EXERCISE OBJECTIVE:
Output range, inclusive: from the line containing "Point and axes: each" to the line containing "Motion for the". Restate those lines from the data below word for word and only those.

DATASET EXCERPT:
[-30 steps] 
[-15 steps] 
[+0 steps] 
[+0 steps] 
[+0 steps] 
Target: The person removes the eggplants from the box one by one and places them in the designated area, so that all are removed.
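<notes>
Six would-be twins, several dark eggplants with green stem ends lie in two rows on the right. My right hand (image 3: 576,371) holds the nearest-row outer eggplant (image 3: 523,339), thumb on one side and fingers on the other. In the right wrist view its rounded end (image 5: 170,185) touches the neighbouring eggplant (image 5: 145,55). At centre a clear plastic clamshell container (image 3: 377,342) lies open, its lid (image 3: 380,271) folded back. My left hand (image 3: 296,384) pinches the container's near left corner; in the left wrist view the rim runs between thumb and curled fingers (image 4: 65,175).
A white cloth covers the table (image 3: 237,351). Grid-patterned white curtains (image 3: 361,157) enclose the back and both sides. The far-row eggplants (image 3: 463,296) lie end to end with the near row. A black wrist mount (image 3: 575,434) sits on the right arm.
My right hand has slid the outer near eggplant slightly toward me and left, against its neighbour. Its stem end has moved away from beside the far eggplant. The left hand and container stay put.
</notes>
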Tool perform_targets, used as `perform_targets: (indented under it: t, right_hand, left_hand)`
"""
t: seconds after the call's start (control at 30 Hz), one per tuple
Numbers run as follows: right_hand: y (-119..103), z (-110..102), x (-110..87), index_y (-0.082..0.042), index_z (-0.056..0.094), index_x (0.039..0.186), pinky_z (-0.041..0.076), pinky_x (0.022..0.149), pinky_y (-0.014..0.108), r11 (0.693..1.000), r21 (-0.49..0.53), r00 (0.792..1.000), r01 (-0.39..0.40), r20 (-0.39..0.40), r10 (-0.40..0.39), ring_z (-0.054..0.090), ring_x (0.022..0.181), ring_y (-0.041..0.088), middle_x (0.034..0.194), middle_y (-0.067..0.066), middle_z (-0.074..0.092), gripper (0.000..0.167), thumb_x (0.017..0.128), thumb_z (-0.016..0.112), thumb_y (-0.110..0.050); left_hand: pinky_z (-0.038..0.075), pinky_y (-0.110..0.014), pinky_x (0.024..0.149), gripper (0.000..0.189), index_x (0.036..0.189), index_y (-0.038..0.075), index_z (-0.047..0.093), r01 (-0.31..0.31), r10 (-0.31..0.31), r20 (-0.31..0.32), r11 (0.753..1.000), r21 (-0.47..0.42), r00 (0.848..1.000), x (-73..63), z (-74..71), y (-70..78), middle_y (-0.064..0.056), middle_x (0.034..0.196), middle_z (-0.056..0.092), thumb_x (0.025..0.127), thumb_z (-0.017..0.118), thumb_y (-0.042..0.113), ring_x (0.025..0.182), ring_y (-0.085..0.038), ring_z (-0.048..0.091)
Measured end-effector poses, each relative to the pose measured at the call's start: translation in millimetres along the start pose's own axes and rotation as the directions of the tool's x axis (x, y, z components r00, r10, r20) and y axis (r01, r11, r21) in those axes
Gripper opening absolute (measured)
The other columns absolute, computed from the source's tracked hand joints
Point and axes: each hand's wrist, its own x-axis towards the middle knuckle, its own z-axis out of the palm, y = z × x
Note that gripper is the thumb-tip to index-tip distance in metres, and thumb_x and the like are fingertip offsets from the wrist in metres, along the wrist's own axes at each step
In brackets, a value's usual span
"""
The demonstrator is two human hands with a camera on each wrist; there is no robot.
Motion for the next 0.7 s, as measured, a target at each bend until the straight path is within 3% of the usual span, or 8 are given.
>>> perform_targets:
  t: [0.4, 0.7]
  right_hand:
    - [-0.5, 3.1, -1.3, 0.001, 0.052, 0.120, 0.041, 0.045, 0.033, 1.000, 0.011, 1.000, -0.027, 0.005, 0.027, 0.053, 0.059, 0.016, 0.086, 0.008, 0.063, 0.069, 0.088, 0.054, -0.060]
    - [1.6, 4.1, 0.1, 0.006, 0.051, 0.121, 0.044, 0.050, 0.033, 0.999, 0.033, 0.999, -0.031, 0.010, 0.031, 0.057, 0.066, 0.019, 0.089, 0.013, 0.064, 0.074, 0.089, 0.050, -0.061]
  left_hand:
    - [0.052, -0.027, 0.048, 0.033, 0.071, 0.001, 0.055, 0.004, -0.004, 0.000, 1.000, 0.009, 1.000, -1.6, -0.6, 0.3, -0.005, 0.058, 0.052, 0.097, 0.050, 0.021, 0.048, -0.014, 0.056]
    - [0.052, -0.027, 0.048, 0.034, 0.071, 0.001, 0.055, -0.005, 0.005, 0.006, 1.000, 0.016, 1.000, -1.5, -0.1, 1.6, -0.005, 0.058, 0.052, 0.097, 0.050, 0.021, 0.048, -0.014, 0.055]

REPLY TO THE EXERCISE:
Point and axes: each hand's wrist, its own x-axis towards the middle knuckle, its own z-axis out of the palm, y = z × x
Note that gripper is the thumb-tip to index-tip distance in metres, and thumb_x and the like are fingertip offsets from the wrist in metres, along the wrist's own axes at each step
In brackets, a value's usual span
"""
The demonstrator is two human hands with a camera on each wrist; there is no robot.
Motion for the next 0.7 s, as measured, a target at each bend until the straight path is within 3% of the usual span, or 8 are given.

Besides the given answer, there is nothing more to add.